TASK: Copy the data exactly, pictures aside.

Start of Block

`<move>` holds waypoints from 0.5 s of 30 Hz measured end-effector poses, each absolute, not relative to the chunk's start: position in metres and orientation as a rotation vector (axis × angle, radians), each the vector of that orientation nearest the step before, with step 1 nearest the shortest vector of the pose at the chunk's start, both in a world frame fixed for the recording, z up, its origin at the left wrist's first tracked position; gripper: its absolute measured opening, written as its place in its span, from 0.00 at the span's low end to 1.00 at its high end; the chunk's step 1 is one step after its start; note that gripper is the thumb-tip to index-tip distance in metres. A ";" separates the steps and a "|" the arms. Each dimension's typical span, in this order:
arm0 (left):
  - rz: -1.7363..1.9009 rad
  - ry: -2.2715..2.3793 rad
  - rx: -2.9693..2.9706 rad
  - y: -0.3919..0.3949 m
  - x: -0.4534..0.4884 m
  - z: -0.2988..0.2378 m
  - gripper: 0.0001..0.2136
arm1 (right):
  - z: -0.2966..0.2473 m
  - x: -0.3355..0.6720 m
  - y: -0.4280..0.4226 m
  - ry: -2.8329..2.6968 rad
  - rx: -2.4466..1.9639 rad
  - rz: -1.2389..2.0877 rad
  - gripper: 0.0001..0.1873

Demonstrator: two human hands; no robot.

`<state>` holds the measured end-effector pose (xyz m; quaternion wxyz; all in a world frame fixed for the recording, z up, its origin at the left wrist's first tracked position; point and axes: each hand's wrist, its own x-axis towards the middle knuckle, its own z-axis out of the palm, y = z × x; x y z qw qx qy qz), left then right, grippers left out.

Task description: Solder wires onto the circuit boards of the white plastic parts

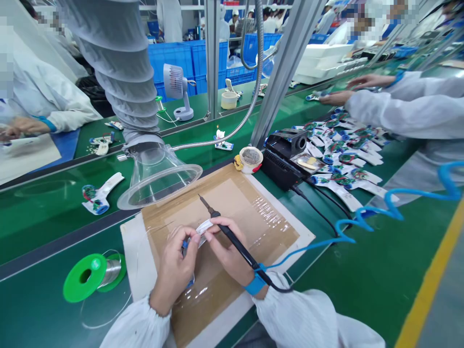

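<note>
My left hand (177, 263) is closed on a small white plastic housing (204, 227) with some blue on it, mostly hidden by the fingers. My right hand (232, 256) holds a black soldering iron (237, 242) between thumb and fingers, its tip pointing up and away to the left. Fingertips of that same hand also touch the housing's right end. Both hands are over a tape-covered cardboard sheet (232, 193). A blue wrist strap (255, 285) with a coiled cord is around my right wrist.
A green solder spool (85, 278) lies left. Above the board hangs a clear fume hood (159, 186). A black soldering stand (281, 164) and a tip-cleaning pot (251, 158) are behind. Many housings (340, 150) pile up right, near a co-worker's hands (337, 96).
</note>
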<state>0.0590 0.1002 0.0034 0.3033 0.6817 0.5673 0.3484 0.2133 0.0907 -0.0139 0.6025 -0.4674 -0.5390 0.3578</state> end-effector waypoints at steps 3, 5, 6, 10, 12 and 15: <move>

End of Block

REPLY:
`<move>` holds waypoints from 0.5 s of 30 Hz measured end-effector poses, each absolute, not relative to the chunk's start: position in metres and orientation as a rotation vector (axis × angle, radians), each the vector of that orientation nearest the step before, with step 1 nearest the shortest vector of the pose at the chunk's start, both in a world frame fixed for the recording, z up, its origin at the left wrist's first tracked position; gripper: its absolute measured opening, written as its place in its span, from 0.00 at the span's low end to 1.00 at its high end; the chunk's step 1 is one step after its start; note that gripper is the thumb-tip to index-tip distance in metres. A ";" separates the steps and a "|" the arms. Each dimension's typical span, in this order:
arm0 (left):
  - rz: -1.7363..1.9009 rad
  - ry: -2.2715..2.3793 rad
  - rx: -2.9693..2.9706 rad
  - y: -0.3919..0.3949 m
  - x: -0.4534..0.4884 m
  - z: -0.2988..0.2378 m
  - gripper: 0.0001..0.2136
arm1 (right):
  - z: -0.2966..0.2473 m
  - x: -0.3355..0.6720 m
  - y: -0.4280..0.4226 m
  - ry: -2.8329..2.6968 rad
  - rx: -2.4466..1.9639 rad
  - rz: -1.2389..2.0877 rad
  - gripper: 0.0001..0.1873

Demonstrator: two human hands; no robot.

`<state>` holds the measured end-effector pose (xyz m; quaternion wxyz; all in a world frame fixed for the recording, z up, its origin at the left wrist's first tracked position; point and axes: each hand's wrist, its own x-axis towards the middle knuckle, its own z-axis out of the palm, y = z × x; x y z qw qx qy qz), left then right, grippers left out.

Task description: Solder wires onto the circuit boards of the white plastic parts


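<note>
My left hand (177, 263) is closed on a small white plastic housing (204, 227) with some blue on it, mostly hidden by the fingers. My right hand (232, 256) holds a black soldering iron (237, 242) between thumb and fingers, its tip pointing up and away to the left. Fingertips of that same hand also touch the housing's right end. Both hands are over a tape-covered cardboard sheet (232, 193). A blue wrist strap (255, 285) with a coiled cord is around my right wrist.
A green solder spool (85, 278) lies left. Above the board hangs a clear fume hood (159, 186). A black soldering stand (281, 164) and a tip-cleaning pot (251, 158) are behind. Many housings (340, 150) pile up right, near a co-worker's hands (337, 96).
</note>
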<state>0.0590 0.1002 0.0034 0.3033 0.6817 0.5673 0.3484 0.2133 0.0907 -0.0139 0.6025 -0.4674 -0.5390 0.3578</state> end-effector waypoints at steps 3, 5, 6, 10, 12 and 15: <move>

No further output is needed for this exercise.